L’Umanesimo Digitale punta al recupero della centralità dell’uomo rispetto alle macchine e alla tecnologia, per avviare una “rinascita” della cultura, delle relazioni e della moralità.

In altre parole lo scopo della tecnologia è quello di migliorare la vita dell’uomo e non essere fine a se stessa o assoggettata a obiettivi manipolatori, riconoscendo la specificità dell’essere umano e delle sue capacità, servendosi delle tecnologie digitali per accrescerle e non per limitarle.

Esso non converte l’essere umano in una macchina, né investe le macchine del ruolo di “esseri umani” ma si si pone in una condizione di equilibrio, considerando l’impiego della tecnologia a servizio dell’uomo e dei suoi bisogni.
Questo vale non solo nell’ambito della produzione e dell’economia ma anche nei campi della medicina, della ricerca e di tutte le attività che contribuiscono al benessere sociale.

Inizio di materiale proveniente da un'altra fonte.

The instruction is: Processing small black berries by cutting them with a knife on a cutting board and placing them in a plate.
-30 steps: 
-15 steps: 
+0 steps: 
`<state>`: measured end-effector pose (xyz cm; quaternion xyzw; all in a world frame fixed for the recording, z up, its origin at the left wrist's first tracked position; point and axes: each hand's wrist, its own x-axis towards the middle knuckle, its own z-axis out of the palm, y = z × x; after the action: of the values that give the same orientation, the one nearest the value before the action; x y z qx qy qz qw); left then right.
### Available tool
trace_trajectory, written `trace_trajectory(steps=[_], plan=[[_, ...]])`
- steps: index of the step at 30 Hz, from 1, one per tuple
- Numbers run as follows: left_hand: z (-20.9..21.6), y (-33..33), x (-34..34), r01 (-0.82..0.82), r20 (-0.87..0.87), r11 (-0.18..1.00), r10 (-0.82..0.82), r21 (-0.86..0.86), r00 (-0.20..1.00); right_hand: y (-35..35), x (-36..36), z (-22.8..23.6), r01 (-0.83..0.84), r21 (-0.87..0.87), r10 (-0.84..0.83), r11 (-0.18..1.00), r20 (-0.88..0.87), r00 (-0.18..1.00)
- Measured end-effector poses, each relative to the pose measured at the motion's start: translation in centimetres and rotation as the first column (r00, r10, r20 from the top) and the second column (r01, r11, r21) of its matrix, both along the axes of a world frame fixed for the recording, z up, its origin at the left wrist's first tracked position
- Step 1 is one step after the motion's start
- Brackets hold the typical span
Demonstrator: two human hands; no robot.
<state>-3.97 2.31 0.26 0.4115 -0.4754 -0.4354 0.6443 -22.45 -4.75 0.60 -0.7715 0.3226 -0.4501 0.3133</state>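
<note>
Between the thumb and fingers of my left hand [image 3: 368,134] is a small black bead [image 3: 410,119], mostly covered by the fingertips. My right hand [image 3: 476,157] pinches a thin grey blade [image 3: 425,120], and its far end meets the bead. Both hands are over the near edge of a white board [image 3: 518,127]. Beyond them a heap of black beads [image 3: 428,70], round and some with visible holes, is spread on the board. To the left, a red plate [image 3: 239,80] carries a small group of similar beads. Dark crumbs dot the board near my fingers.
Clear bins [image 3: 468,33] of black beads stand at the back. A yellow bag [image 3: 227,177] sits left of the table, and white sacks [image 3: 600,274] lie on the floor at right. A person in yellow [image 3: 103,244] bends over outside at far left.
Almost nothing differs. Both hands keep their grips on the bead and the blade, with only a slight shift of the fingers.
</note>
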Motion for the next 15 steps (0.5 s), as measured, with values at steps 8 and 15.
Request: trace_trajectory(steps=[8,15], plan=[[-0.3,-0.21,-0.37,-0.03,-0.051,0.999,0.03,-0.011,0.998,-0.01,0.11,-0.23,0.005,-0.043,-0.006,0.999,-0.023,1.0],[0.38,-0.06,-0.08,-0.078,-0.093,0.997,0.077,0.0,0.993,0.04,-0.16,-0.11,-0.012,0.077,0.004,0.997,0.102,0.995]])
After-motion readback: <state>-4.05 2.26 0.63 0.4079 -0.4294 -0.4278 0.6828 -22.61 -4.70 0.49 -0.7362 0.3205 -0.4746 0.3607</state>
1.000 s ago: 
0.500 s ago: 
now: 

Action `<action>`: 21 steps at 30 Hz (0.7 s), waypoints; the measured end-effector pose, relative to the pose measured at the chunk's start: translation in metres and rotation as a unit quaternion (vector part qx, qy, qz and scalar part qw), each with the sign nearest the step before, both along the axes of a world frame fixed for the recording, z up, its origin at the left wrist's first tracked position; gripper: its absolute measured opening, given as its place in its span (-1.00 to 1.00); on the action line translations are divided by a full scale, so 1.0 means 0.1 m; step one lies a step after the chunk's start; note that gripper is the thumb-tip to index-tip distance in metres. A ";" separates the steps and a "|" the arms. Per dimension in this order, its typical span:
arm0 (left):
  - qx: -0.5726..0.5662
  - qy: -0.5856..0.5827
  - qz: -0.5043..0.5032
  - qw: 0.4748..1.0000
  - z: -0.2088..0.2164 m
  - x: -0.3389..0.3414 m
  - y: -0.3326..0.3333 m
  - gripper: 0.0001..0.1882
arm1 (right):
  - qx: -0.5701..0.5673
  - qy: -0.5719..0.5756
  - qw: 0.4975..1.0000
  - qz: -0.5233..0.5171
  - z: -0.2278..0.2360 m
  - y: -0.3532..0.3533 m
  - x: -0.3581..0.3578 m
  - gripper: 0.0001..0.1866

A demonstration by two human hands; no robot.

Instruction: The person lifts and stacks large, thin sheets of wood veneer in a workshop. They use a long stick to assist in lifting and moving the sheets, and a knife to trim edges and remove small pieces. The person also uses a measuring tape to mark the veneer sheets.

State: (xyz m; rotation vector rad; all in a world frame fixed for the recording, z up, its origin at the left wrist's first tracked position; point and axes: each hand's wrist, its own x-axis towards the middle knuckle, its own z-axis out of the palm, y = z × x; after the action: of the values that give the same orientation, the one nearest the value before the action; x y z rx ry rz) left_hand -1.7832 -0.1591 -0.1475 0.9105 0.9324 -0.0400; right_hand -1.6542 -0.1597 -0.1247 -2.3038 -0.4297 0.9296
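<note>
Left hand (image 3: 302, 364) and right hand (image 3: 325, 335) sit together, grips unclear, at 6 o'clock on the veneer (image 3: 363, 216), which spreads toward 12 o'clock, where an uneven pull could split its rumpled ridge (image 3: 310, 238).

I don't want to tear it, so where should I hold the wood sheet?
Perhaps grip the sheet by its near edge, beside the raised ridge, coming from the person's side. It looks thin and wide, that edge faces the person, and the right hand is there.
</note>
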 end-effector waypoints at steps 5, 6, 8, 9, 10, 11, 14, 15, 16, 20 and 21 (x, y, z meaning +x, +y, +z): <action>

L’Umanesimo Digitale, sulla scia della corrente culturale da cui ha ereditato il nome, posiziona l’uomo al centro dell’universo come artefice del proprio destino ed allo stesso tempo accoglie la tecnologia digitale, comprendendone adeguatamente limiti e potenzialità.

L’essere umano ha imparato a convivere con le tecnologie digitali al punto tale di considerarle un’estensione del se’ percepito diventtando parte integrante del nostro lavoro, del nostro tempo libero, delle nostre relazioni, del nostro modo di vivere

La rivoluzione digitale non distruggerà il mondo del lavoro, ne trasformerà inevitabilmente le modalità.
Le macchine sostituiranno gli uomini nello svolgimento di compiti gravosi, ripetitivi, frustranti, di facile esecuzione, mentre gli esseri umani avranno il compito di gestire le mansioni più complesse, quelle difficilmente automatizzabili.
L’Umanesimo Digitale si assume la sfida di configurare la digitalizzazione in modo tale che essa possa contribuire all’umanizzazione del mondo rendendolo un posto migliore.